The IFs (2-year impact) of the journals belonging to the first group are 5.48, 8.08, 5.09 and 3.32, respectively (taken from [14] at the time of writing; the average is 5.49). Those for the second group are 17.00, 5.00, 3.75, and 6.21 (average 8.16). Obviously, the IFs in the latter group tend to be higher (yet the T-test is non-significant). Apparently, there is some trend that journals with higher IF are rather part of the second group of journals. At the same time, avoiding publishing early gene function discovery papers does not guarantee a high impact IF.

Discussion

Funding for early full genome sequencing of model organisms was justified with the argument that knowledge of the whole genome sequence would enable systemic approaches towards the network of pathways and gene networks due to the completeness of the gene list [4]. Clearly, this requires the availability of the list of all gene functions including their hierarchical description with all molecular, cellular and phenotypic functional aspects (see Fig. 1 in [15]). Few would have guessed that, even many decades later, the yeast gene function list remains largely incomplete. Even more, the thrust of the scientific community to solve these problems seems to be diminishing rather than gaining momentum.

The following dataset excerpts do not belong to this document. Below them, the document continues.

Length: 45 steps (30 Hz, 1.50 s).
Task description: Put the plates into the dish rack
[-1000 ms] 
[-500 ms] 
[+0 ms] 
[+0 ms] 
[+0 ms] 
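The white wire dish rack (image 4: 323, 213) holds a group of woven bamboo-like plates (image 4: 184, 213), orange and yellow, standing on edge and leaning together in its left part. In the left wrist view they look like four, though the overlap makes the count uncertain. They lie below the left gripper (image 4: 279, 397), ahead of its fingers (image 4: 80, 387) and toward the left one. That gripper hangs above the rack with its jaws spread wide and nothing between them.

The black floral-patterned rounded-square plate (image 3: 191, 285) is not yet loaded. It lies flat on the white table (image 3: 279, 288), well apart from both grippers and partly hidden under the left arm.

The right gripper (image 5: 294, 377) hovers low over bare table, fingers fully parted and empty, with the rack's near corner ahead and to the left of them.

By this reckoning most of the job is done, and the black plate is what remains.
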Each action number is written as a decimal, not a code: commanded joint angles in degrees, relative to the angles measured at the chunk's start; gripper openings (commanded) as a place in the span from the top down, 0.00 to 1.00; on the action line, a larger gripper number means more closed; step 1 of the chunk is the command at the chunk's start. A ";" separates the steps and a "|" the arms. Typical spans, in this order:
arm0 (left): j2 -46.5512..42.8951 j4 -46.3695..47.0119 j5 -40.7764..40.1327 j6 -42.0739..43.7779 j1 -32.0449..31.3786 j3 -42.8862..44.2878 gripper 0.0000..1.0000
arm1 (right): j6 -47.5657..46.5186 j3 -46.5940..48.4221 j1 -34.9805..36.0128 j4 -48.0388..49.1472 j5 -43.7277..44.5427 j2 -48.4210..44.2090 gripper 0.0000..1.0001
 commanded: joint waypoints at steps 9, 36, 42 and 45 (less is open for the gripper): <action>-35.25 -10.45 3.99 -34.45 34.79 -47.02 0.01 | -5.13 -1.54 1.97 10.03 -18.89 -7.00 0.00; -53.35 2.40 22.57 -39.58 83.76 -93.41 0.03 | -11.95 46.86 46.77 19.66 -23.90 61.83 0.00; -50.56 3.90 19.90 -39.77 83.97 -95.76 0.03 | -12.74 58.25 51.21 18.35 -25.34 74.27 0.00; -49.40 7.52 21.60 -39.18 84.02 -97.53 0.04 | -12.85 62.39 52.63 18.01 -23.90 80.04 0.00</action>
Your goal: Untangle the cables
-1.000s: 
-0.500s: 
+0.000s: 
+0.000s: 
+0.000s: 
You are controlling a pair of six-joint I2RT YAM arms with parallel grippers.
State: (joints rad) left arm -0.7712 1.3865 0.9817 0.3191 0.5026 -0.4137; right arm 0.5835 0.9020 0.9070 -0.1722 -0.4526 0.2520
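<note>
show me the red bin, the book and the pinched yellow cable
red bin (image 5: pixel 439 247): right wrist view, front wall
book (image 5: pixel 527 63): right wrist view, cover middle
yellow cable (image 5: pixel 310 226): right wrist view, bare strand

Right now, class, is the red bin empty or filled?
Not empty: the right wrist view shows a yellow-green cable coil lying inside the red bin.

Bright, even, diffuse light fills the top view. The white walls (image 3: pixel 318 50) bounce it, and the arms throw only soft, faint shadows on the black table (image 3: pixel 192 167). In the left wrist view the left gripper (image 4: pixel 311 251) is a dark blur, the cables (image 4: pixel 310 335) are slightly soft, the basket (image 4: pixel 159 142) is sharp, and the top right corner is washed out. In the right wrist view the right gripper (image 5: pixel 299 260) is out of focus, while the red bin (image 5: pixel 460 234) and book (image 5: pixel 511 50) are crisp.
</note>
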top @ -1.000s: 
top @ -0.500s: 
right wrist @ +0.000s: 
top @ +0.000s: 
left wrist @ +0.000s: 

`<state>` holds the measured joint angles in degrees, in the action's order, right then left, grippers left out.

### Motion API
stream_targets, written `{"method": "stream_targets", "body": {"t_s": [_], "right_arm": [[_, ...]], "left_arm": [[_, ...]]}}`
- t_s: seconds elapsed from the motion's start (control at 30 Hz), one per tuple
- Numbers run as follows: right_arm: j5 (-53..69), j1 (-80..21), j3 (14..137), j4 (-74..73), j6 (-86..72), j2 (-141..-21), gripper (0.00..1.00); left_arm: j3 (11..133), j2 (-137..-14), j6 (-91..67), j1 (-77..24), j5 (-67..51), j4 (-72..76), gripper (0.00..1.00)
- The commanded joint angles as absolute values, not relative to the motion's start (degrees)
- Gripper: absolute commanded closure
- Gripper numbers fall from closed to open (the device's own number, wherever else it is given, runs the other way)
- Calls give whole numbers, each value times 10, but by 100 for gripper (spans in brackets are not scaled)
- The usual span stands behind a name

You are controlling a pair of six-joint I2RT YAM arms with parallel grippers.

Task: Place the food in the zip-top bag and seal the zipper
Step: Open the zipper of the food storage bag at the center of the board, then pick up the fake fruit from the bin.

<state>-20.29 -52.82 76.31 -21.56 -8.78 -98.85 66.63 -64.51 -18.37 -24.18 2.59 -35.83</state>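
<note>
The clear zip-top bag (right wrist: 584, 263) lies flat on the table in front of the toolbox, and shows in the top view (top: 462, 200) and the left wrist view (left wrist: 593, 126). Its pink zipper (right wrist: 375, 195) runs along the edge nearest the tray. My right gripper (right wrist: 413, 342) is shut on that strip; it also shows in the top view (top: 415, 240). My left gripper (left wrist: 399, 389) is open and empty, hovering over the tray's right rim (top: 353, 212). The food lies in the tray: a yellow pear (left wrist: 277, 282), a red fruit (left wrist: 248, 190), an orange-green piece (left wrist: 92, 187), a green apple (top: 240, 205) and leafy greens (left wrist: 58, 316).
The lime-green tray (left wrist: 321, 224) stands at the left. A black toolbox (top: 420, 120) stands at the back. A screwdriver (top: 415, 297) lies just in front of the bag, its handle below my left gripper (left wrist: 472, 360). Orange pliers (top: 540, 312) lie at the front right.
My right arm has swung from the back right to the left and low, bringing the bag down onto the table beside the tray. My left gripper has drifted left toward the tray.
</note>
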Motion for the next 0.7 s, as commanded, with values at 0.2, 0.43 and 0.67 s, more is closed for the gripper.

Neither with the skew in the literature towards a few elite genes nor with the decline of new gene function discovery, yeast is a special organism. The situation is similar for other model organism such as E. coli [10] or human [9, 16, 17].

It is especially worth noting that the decline of new gene function discovery happens not at the background of a general decline of yeast research. As shown in Fig. 2, the academic research machine continues humming and churns out an ever-increasing number of papers on biomolecular mechanisms involving yeast genes.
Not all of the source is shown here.